About this exercise:
Exactly the lines from the line containing "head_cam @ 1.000" through the last line of the entries below should appear in the answer, reproduced verbatim.

The input:
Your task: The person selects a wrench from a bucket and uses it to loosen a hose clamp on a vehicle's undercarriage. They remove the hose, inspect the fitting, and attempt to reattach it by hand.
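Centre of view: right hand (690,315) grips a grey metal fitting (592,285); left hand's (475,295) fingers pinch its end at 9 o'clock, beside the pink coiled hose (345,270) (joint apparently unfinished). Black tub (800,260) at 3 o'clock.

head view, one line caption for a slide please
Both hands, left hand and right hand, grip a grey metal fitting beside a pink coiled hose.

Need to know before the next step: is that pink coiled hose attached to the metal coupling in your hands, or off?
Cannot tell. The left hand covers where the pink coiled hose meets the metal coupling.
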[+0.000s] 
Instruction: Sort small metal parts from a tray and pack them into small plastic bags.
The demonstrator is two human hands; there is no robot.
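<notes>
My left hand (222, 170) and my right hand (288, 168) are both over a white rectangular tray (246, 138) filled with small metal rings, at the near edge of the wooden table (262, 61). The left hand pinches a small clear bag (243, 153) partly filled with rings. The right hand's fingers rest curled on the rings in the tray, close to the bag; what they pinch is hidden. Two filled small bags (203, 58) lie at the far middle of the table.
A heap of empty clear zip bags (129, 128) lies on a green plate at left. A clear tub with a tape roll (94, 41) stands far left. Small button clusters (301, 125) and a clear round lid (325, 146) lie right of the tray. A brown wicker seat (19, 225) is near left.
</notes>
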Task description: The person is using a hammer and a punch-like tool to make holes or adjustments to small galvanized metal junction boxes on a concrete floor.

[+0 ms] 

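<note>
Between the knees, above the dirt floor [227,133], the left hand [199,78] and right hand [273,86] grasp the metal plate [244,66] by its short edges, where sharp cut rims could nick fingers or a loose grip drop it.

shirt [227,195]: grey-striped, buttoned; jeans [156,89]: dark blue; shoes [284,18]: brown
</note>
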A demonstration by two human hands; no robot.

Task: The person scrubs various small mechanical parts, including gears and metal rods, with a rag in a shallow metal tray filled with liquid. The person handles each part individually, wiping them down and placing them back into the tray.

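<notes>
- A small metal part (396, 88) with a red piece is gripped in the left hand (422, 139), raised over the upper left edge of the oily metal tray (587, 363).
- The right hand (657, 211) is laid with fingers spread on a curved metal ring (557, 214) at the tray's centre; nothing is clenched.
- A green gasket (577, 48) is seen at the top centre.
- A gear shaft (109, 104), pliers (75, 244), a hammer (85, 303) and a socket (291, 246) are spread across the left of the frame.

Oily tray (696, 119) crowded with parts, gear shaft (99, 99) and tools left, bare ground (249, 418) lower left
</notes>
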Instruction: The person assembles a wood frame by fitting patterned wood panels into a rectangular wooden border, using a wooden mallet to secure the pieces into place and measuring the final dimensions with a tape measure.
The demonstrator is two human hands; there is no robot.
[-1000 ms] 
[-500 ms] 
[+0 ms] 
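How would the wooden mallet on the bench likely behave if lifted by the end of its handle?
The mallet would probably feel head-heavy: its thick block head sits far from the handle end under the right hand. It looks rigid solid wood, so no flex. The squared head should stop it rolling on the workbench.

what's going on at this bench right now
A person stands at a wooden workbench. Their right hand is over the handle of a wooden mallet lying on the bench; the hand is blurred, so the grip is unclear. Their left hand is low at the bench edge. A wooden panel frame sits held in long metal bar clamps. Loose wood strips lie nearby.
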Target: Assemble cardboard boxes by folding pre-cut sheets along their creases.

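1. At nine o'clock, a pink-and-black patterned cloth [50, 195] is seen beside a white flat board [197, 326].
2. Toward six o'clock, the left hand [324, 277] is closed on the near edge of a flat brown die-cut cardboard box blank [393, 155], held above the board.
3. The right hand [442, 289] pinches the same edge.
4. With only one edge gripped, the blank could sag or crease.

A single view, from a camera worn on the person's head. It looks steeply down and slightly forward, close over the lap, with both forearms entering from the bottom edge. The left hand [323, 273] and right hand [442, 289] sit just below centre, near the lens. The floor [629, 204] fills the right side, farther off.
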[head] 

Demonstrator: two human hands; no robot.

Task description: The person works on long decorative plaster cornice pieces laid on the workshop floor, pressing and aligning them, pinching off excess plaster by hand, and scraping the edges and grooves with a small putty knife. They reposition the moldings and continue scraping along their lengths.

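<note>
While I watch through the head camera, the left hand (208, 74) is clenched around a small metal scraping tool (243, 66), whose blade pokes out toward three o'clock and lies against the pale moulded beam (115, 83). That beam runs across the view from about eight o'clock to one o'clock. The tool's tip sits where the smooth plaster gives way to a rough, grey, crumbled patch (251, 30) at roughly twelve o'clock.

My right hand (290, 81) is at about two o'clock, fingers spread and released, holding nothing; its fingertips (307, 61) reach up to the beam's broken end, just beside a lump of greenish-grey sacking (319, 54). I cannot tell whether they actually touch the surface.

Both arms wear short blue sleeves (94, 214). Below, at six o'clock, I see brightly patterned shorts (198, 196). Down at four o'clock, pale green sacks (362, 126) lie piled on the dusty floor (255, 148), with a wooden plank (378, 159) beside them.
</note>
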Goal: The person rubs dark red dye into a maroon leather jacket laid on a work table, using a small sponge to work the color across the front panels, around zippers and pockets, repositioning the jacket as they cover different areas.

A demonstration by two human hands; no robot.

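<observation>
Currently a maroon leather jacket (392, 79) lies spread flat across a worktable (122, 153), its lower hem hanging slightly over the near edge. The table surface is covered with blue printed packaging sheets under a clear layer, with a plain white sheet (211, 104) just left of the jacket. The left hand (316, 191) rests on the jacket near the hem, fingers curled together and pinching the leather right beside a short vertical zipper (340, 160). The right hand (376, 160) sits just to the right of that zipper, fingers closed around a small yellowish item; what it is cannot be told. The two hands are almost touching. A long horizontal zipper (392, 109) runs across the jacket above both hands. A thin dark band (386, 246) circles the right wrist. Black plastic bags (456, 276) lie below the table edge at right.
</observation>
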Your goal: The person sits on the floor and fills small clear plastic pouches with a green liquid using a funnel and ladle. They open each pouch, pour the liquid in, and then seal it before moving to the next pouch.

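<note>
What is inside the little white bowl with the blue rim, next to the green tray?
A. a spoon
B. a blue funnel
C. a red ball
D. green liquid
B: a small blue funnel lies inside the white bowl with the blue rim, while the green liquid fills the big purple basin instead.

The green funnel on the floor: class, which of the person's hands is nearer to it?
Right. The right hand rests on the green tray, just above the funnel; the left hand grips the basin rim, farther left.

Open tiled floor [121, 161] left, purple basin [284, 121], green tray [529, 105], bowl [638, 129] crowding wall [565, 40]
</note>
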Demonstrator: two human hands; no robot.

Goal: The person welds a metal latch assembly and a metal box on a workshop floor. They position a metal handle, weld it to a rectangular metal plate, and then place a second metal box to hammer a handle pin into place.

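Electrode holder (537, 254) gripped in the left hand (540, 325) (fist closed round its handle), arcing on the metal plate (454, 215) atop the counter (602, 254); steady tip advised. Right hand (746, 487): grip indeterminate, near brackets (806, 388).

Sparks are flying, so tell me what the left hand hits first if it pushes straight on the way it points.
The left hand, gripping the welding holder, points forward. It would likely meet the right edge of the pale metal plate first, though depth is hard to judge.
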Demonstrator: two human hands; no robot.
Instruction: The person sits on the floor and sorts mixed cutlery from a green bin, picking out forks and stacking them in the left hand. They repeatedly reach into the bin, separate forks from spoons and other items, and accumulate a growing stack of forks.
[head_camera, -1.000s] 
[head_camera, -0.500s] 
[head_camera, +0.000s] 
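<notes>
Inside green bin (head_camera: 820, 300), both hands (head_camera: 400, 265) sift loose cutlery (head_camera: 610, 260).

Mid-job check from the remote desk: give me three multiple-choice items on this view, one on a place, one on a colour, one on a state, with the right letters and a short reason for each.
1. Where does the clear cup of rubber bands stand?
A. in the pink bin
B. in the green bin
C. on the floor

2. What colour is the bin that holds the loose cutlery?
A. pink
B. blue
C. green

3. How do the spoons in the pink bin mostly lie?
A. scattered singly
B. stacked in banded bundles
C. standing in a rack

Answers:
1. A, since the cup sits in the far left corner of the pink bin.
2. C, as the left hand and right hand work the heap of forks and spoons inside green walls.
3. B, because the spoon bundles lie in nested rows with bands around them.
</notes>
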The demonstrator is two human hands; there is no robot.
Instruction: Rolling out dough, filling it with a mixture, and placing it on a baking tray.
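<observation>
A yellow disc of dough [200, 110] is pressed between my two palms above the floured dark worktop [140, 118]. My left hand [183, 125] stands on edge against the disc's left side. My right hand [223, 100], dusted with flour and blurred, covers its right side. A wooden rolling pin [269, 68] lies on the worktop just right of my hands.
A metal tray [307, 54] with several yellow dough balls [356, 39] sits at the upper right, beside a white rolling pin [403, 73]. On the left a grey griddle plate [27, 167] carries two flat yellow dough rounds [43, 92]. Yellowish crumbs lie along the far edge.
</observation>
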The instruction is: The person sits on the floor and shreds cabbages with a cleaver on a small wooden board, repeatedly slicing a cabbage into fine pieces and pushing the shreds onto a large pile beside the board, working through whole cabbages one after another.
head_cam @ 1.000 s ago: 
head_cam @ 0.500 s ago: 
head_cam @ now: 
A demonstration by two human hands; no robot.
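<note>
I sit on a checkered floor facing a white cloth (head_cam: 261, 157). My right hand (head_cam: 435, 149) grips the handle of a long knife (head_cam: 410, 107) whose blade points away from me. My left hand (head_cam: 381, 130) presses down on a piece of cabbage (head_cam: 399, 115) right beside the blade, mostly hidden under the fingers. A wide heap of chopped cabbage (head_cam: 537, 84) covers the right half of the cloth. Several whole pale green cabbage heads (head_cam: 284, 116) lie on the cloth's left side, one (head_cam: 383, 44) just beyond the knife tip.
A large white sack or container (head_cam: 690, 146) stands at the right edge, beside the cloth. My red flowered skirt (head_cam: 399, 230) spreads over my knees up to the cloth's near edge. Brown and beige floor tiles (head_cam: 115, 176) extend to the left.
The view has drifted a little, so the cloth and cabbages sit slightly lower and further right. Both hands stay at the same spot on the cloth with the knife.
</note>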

Answer to this exercise:
head_cam @ 1.000 s ago: 
head_cam @ 0.500 s ago: 
head_cam @ now: 
A demonstration by two human hands; no robot.
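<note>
I sit on a checkered floor facing a white cloth (head_cam: 261, 157). My right hand (head_cam: 435, 149) grips the handle of a long knife (head_cam: 410, 107) whose blade points away from me. My left hand (head_cam: 381, 130) presses down on a piece of cabbage (head_cam: 399, 115) right beside the blade, mostly hidden under the fingers. A wide heap of chopped cabbage (head_cam: 537, 84) covers the right half of the cloth. Several whole pale green cabbage heads (head_cam: 284, 116) lie on the cloth's left side, one (head_cam: 383, 44) just beyond the knife tip.
A large white sack or container (head_cam: 690, 146) stands at the right edge, beside the cloth. My red flowered skirt (head_cam: 399, 230) spreads over my knees up to the cloth's near edge. Brown and beige floor tiles (head_cam: 115, 176) extend to the left.
The view has drifted a little, so the cloth and cabbages sit slightly lower and further right. Both hands stay at the same spot on the cloth with the knife.
</note>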

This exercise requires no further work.